Yes its the red top engine the same 848 engine i thing they used from Rialto onwards (i may be wrong)

The noise did rise and fall with rpm as you say then the car lost all power.

Ok i will start it tonight and let you know :thumb:


----------



## Kiashuma (May 4, 2011)

Sh1ner said:


> I doubt you will do any more damage. There will be no harm in starting it and just checking. When engines get hot they can make some strange noises sometimes you are lucky and sometimes not but you may as well find out and lets us know. If it makes some odd noises you can always turn it off.
> As a guide top end noise is generally tapping. a light knocking that rises and falls with rpm could be a little end noise and a heavy knocking a big end.
> The mayonaise points towards head gasket failure but to find the extent to which it has failed will require removal of the head anyway.
> For the future. Remember, if you do take the head of leave one bolt in and twist the head from side to side to break the join between liners and head and then remove. Don't just pull the head upwards as the liners may come with it. I am assuming you have the aluminium Reliant engine rather than the A series.


Morning :thumb:

Started it last night, it started fine and sounded ok, not as it was but no knocking that i could hear. I let it idle for abut 2 mins, did'nt rev it and it seemed ok, hoping just the head gasket is gone and no other damage caused.


----------



## richard56 (Sep 29, 2013)

Fingers crossed.
I'm sure the mechanically gifted on here will give you loads of advice.


----------



## Sh1ner (May 19, 2012)

Kiashuma said:


> Morning :thumb:
> 
> Started it last night, it started fine and sounded ok, not as it was but no knocking that i could hear. I let it idle for abut 2 mins, did'nt rev it and it seemed ok, hoping just the head gasket is gone and no other damage caused.


Sounds promising. I would try raising and lowering the rpm though as some noises only appear under load. There is no need to thrash it full throttle but do rev it up and let it fall.
With regard to the mayonnaise do you have oil in the water (mayo in the cooling system) or water in the oil (Mayo in in the sump) is the dipstick milky rather than oily?
Have you taken the inspection covers off? Does it look as though there has been any recent work on the engine?
I have not seen a Rialto Haynes manual but a Robin Manual should do for engine purposes.


----------



## Kiashuma (May 4, 2011)

Sh1ner said:


> Sounds promising. I would try raising and lowering the rpm though as some noises only appear under load. There is no need to thrash it full throttle but do rev it up and let it fall.
> With regard to the mayonnaise do you have oil in the water (mayo in the cooling system) or water in the oil (Mayo in in the sump) is the dipstick milky rather than oily?
> Have you taken the inspection covers off? Does it look as though there has been any recent work on the engine?
> I have not seen a Rialto Haynes manual but a Robin Manual should do for engine purposes.

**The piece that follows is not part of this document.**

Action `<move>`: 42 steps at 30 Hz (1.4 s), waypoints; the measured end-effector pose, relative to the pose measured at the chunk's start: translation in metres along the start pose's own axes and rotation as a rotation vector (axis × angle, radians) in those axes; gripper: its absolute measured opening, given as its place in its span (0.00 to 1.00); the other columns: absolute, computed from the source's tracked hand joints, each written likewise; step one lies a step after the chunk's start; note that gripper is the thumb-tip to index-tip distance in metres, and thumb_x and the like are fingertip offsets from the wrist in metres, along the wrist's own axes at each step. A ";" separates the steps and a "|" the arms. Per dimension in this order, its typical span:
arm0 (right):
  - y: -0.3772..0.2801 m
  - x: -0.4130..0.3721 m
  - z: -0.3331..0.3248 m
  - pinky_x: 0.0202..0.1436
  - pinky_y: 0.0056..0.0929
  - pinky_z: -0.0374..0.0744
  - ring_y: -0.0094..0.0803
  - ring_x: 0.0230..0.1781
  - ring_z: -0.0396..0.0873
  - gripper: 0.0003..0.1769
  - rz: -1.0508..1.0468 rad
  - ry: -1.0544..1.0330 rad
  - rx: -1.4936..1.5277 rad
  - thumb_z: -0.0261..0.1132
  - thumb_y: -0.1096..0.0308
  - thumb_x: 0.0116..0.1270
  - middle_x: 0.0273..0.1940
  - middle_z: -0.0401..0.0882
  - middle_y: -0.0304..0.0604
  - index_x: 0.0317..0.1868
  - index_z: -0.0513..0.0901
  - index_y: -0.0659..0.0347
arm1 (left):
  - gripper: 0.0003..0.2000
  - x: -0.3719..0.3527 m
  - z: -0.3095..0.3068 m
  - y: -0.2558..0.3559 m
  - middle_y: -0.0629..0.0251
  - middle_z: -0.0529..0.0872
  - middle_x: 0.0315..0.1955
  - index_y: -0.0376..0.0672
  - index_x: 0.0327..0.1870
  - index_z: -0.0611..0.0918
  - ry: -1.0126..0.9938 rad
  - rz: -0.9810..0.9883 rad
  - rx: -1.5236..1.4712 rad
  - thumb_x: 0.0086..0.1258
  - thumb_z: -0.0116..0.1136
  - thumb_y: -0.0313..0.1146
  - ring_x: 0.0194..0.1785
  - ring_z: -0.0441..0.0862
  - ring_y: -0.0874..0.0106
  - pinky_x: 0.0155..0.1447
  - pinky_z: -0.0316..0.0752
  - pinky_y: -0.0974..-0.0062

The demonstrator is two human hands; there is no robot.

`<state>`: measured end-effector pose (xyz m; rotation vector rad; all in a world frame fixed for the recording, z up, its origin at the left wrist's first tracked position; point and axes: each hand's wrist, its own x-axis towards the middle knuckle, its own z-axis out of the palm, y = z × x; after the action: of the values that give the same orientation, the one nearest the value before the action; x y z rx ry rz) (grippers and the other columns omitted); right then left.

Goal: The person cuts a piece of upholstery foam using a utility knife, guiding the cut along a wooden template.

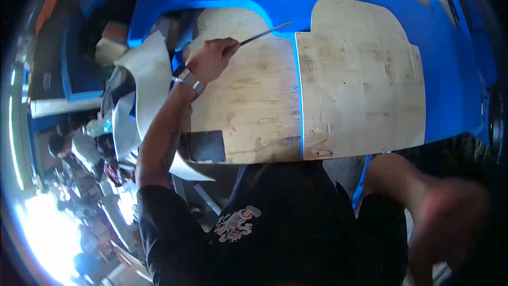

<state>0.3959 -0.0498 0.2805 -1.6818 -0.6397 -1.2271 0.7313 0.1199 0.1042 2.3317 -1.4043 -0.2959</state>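
Observation:
My left hand [212, 59], with a metal-banded watch on its wrist, is closed around a thin, dark rod-like tool [265, 33]. The tool slants up to the right over the left wooden panel [248, 85], its tip near the blue edge. To the right lies a second pale wooden panel [365, 90], with a narrow blue strip between the two. My right hand [454, 200] is smeared by motion at the lower right, away from the panels; its fingers and anything in them cannot be made out. A dark rectangular piece [207, 146] lies on the left panel's lower left corner.
A large blue cut-out board [450, 85] surrounds the panels at the top and right. Curved white sheets [151, 74] stand at the left. Another person [84, 145] is at the far left, among clutter and bright light. Blue legs [361, 180] show below the panels.

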 end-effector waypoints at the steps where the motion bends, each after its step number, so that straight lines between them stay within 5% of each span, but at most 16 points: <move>1: 0.023 -0.013 -0.002 0.43 0.30 0.72 0.35 0.42 0.73 0.29 0.087 -0.004 -0.180 0.51 0.48 0.65 0.49 0.71 0.46 0.51 0.71 0.68 | 0.11 0.017 0.001 -0.008 0.54 0.85 0.35 0.46 0.42 0.83 -0.062 0.016 0.027 0.70 0.53 0.40 0.38 0.83 0.54 0.42 0.77 0.61; 5: 0.122 -0.091 -0.006 0.47 0.31 0.72 0.37 0.46 0.73 0.38 0.616 -0.027 -0.665 0.49 0.38 0.68 0.54 0.74 0.49 0.57 0.71 0.68 | 0.11 0.083 -0.005 -0.027 0.55 0.85 0.33 0.45 0.42 0.83 -0.212 0.132 0.037 0.70 0.52 0.40 0.37 0.82 0.55 0.39 0.75 0.60; 6: 0.144 -0.110 -0.005 0.52 0.38 0.72 0.41 0.52 0.73 0.26 0.859 0.010 -0.653 0.63 0.55 0.63 0.53 0.75 0.49 0.57 0.74 0.61 | 0.10 0.094 -0.005 -0.035 0.55 0.85 0.32 0.45 0.41 0.83 -0.209 0.166 0.028 0.70 0.52 0.40 0.36 0.82 0.55 0.38 0.75 0.60; 7: 0.167 -0.146 -0.008 0.55 0.41 0.70 0.43 0.53 0.72 0.23 1.051 -0.012 -0.805 0.64 0.58 0.63 0.52 0.75 0.49 0.56 0.75 0.58 | 0.10 0.103 -0.003 -0.040 0.55 0.84 0.31 0.45 0.41 0.83 -0.206 0.196 0.023 0.70 0.52 0.39 0.36 0.82 0.55 0.38 0.75 0.60; 9: 0.199 -0.216 -0.018 0.54 0.42 0.70 0.44 0.50 0.73 0.21 0.866 -0.190 -1.099 0.66 0.62 0.62 0.50 0.76 0.48 0.54 0.76 0.57 | 0.09 0.114 0.001 -0.048 0.57 0.84 0.29 0.47 0.40 0.82 -0.178 0.252 -0.003 0.70 0.52 0.38 0.33 0.82 0.56 0.36 0.75 0.60; 11: 0.206 -0.223 -0.015 0.55 0.43 0.70 0.44 0.51 0.72 0.21 0.899 -0.209 -1.179 0.68 0.63 0.59 0.50 0.76 0.47 0.53 0.77 0.56 | 0.08 0.119 0.010 -0.053 0.59 0.84 0.29 0.47 0.41 0.82 -0.118 0.338 0.020 0.69 0.53 0.38 0.31 0.81 0.57 0.35 0.75 0.60; 15: 0.208 -0.220 -0.008 0.55 0.43 0.70 0.44 0.50 0.72 0.21 1.011 -0.245 -1.258 0.70 0.64 0.55 0.49 0.77 0.45 0.50 0.79 0.56 | 0.07 0.127 0.009 -0.037 0.62 0.82 0.27 0.51 0.42 0.81 -0.301 0.317 0.223 0.70 0.50 0.38 0.27 0.81 0.59 0.31 0.76 0.62; 30: 0.211 -0.217 -0.010 0.54 0.42 0.70 0.44 0.49 0.71 0.21 1.099 -0.259 -1.213 0.72 0.63 0.52 0.47 0.76 0.46 0.48 0.80 0.56 | 0.08 0.142 0.019 -0.023 0.67 0.78 0.26 0.53 0.44 0.79 -0.439 0.378 0.267 0.66 0.52 0.33 0.25 0.81 0.64 0.27 0.76 0.67; 39: 0.212 -0.221 -0.011 0.53 0.42 0.70 0.43 0.48 0.71 0.21 1.057 -0.273 -1.231 0.72 0.62 0.53 0.47 0.76 0.44 0.48 0.80 0.56 | 0.14 0.143 -0.012 0.018 0.61 0.81 0.32 0.43 0.48 0.79 -0.554 0.408 0.460 0.59 0.54 0.30 0.28 0.84 0.65 0.29 0.79 0.70; 42: 0.212 -0.219 -0.009 0.53 0.41 0.70 0.43 0.48 0.71 0.21 1.075 -0.256 -1.226 0.72 0.61 0.53 0.47 0.76 0.44 0.48 0.80 0.57 | 0.15 0.133 -0.027 0.025 0.59 0.80 0.31 0.44 0.47 0.80 -0.553 0.309 0.519 0.57 0.55 0.27 0.28 0.82 0.57 0.32 0.78 0.65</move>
<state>0.4854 -0.1267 -0.0002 -2.5813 1.0641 -0.5194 0.7844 -0.0019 0.1428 2.4721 -2.3146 -0.5715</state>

Cheers will try raising and lowering the rpm tonight and see.

When i checked the radiator there was some mayo in it, the dipstick was also milky. I thought it would be one or the other as you say?

By inspection covers do you mean the two panels in the car that let you see the engine? I have not had these off but looked at the engine, its very clean and as far as i know has not had work done recently.

I was told it had had a full service not long ago, the coolant has been flushed as they was a block he said and the temp send and thermostat replaced.

It has also had a new radiator at some point in its life.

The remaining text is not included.